Any Measurement to Pi - Blog #8: Direct OCR from Raspberry Pi Camera Image/Video (Part 2)

24 Jun 2023

Any Measurement to Pi - Blog #8: Direct OCR from Raspberry Pi Camera Image/Video (Part 2)

In my previous blog I shown in step by step how we can take and preprocess an image for successful OCR using Raspberry Pi. I explained every step with example code, input and the output of the step. At the end of the last blog I added the source code to performing all the step together. In this blog I am going to demonstrate my hardware setup and the final result. All the required software packages are already installed in the raspberry pi and demonstrated in previous blogs.

Hardware & Connection

As I am using two OCR engines (ssocr & tesseract) based on the display type I added two buttons. One button is for ssocr and if someone press that button Raspberry Pi will take an image from the camera and preprocesses it and feed it to ssocr for final result. Another button is for tesseract and if a user press this button raspberry pi will capture the display image, preprocess it and feed it to tesseract for final result.
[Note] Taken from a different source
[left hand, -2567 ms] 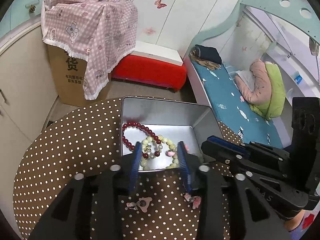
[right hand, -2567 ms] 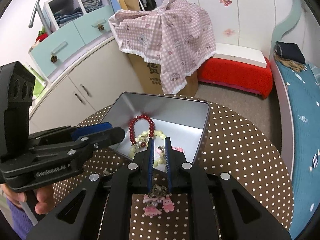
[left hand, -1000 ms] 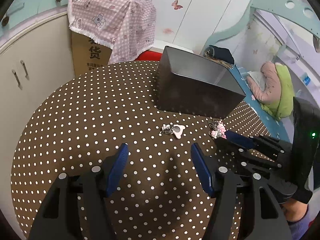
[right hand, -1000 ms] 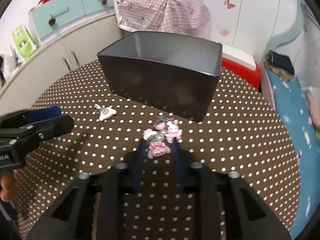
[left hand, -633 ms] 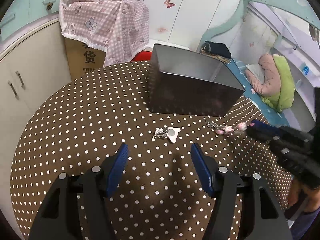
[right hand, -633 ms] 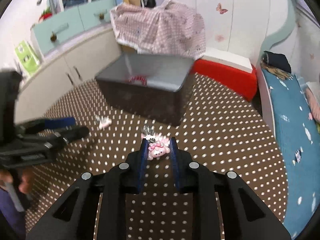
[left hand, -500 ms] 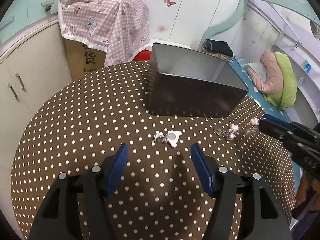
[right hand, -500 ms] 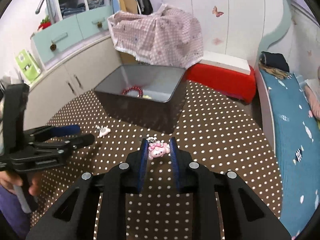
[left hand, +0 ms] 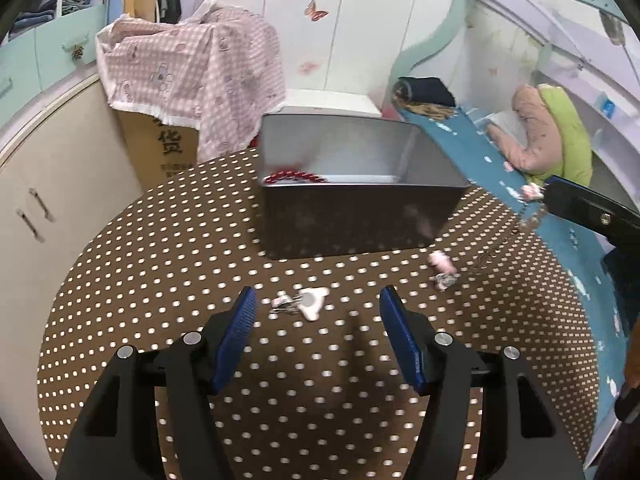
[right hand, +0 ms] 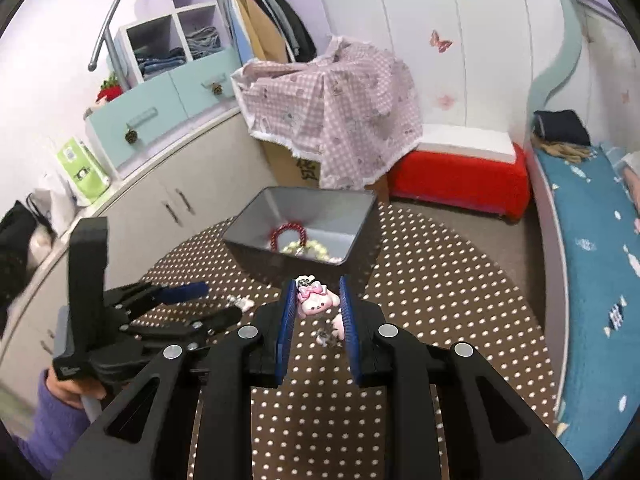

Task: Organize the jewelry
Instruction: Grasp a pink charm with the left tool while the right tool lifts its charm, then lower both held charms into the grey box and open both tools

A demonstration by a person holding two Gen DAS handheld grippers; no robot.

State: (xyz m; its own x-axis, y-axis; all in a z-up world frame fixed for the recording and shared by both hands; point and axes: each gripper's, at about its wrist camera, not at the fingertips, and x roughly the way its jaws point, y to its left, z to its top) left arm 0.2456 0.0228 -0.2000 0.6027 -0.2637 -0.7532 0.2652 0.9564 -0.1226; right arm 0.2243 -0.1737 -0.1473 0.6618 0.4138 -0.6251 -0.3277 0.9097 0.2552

I made a simple frame for the edge of taking the image of a display. I used 5mm PVC sheet for making the frame. Camera is placed at the top of the box. As the camera is placed inside the frame it may required some external light for taking a clear image specially at night. For this reason I added a LED light source inside the box. The connections of the Raspberry Pi with the buttons and the LED lamp is shown in the figure below:

The connection of the camera is not shown here. It is obvious that camera will be connected to the camera connector of the pi. The box without raspberry pi and camera looks like as bellow:

The window of the bottom is for making the display visible to camera. For reading a meter this box will be placed at the top of the meter keeping the display visible through the window. I soldered two buttons on a piece of perfboard and added 20cm long jumper wires with female header at the terminal. See the image below:

This two buttons will be connected to the GPIO 2 and 3 of the raspberry pi and will be used for choosing the OCR engine and perform the OCR operation. Following image shows the connection of the buttons with raspberry pi and the placement on the frame.

Camera is placed at the upper plate of the frame and the whole frame will be placed on the measuring device shown in the image below.
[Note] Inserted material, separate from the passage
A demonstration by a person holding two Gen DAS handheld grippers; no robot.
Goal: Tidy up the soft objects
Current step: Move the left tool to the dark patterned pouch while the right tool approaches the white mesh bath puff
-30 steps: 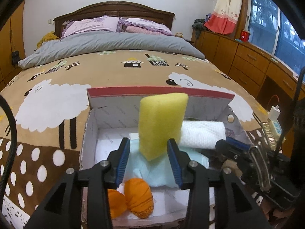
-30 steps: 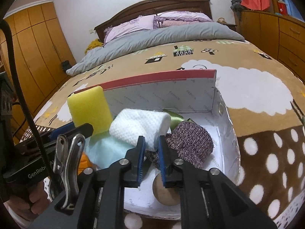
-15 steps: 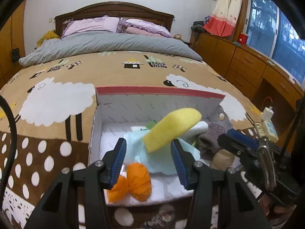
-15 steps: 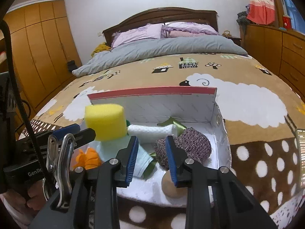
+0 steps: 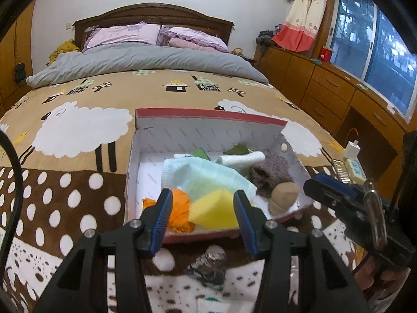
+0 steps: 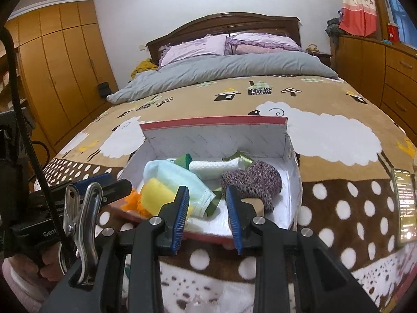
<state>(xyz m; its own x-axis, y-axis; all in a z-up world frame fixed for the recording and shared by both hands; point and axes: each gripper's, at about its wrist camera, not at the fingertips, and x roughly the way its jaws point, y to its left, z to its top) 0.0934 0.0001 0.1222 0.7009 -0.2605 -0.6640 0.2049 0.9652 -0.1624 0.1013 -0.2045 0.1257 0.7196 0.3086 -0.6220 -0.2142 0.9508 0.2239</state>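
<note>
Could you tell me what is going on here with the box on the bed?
A person is sorting soft things into an open box on the bed, with a hand-held claw in each hand. The yellow sponge, orange yarn, pale blue cloth, white rolled towel and knitted piece all lie inside. The left claw and right claw are both open and empty, just short of the box's near edge. A small dark patterned item lies outside on the blanket.
</note>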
Two buttons are place on the upper part of the frame. The left button is for ssocr and the right one is tesseract. On a button press the camera captures the image of the meter placed below the frame. The display should be clearly visible through the window cut for successful ocr.
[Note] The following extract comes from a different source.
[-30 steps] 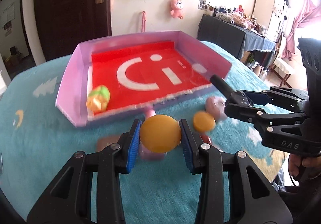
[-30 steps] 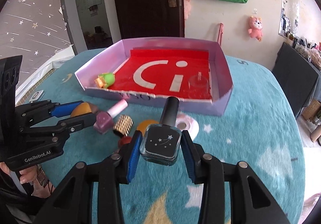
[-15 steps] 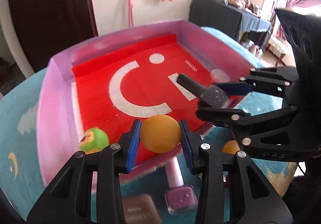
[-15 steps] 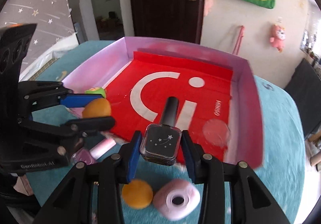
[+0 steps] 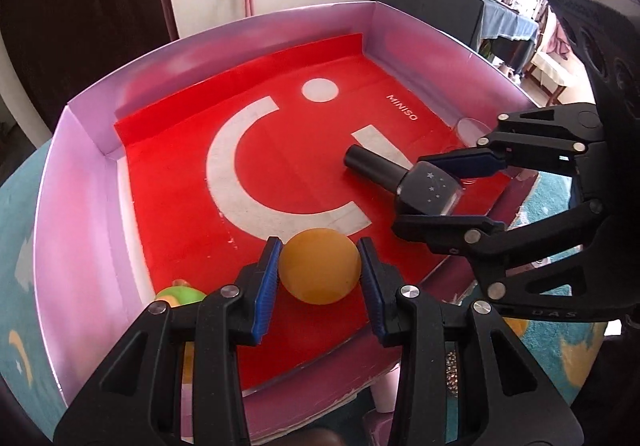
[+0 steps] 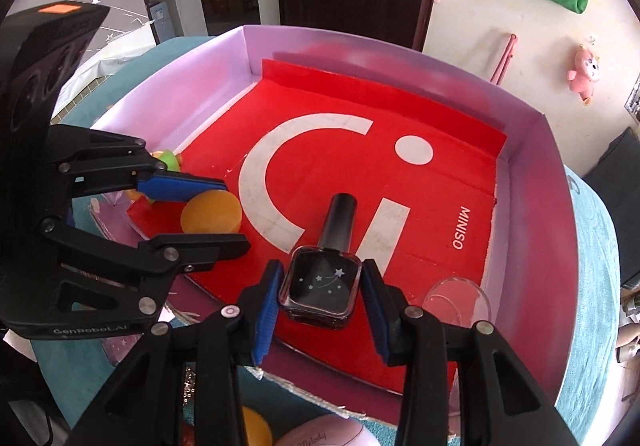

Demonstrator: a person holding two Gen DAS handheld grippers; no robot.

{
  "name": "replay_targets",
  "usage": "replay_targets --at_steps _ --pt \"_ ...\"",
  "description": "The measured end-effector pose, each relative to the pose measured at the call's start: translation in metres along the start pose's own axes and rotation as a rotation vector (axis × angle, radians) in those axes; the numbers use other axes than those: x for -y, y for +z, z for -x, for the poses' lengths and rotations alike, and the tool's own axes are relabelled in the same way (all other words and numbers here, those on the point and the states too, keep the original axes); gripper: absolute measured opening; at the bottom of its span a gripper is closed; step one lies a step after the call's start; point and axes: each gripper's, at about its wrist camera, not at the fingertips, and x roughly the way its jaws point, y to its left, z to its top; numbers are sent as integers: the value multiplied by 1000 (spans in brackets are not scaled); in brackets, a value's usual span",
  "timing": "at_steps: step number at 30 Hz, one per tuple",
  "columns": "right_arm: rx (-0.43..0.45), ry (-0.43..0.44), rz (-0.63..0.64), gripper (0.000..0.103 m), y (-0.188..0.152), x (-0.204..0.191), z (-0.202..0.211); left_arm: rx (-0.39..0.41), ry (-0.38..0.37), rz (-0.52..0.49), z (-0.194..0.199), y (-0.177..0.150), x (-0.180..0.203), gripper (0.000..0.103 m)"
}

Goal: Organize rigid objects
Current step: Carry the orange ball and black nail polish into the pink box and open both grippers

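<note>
My left gripper (image 5: 319, 272) is shut on an orange ball (image 5: 319, 271), held over the near part of the red floor of a lilac-walled box (image 5: 80, 182). The same ball (image 6: 211, 213) shows between the left fingers in the right wrist view. My right gripper (image 6: 320, 288) is shut on a dark nail polish bottle (image 6: 320, 286) with stars and a black cap, over the box's near right part. From the left wrist view that bottle (image 5: 430, 188) sits in the right gripper (image 5: 448, 192). A green and orange toy (image 5: 180, 294) lies in the box's near left corner.
A clear round lid (image 6: 458, 300) lies inside the box (image 6: 532, 174) by its right wall. Outside the near wall, on the teal cloth (image 6: 592, 286), lie another orange ball (image 6: 254, 428), a pink round case (image 6: 324, 436) and a pink-capped bottle (image 5: 386, 390).
Both grippers have moved forward from above the cloth to over the box floor, each carrying its object. The loose items on the cloth have dropped to the bottom edge of both views.
</note>
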Motion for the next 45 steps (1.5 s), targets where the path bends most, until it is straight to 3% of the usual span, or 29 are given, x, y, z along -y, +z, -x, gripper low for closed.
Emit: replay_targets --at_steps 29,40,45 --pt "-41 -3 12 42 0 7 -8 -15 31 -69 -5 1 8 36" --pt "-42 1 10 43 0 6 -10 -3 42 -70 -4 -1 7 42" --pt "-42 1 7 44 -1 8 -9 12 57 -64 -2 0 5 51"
After connecting LED lamp it looks as follows:

LED light is connected to raspberry pi through USB port for taking power from the pi.

Software & Code

Before going to the code I want to illustrate the flowchart of the code that will help to understand the code well. The following figure represents the flow chart of the system.

The code for performing the basic operations are explained in previous blog. Here I will add some extra features with the previous code. The first step of the operation is taking the image using raspberry pi camera. As no display and monitor will be connected with the raspberry pi camera.capture() will not work. So I am using following line of code for capturing the image.

os.system("raspistill -o /home/pi/image.jpg")

The above line will capture and image and saved as image.jpg in the home/pi directory. You can integrate lots of configuration option in the command. To learn the commands please visit https://roboticsbackend.com/raspberry-pi-camera-take-picture/. You can check default configuration by raspistill -v command from the terminal.

Another new function I added is for post-processing OCR data. The OCR output may have some unexpected character or symbol. So, we need to extract the value only by removing those unexpected symbols. The following function does the job.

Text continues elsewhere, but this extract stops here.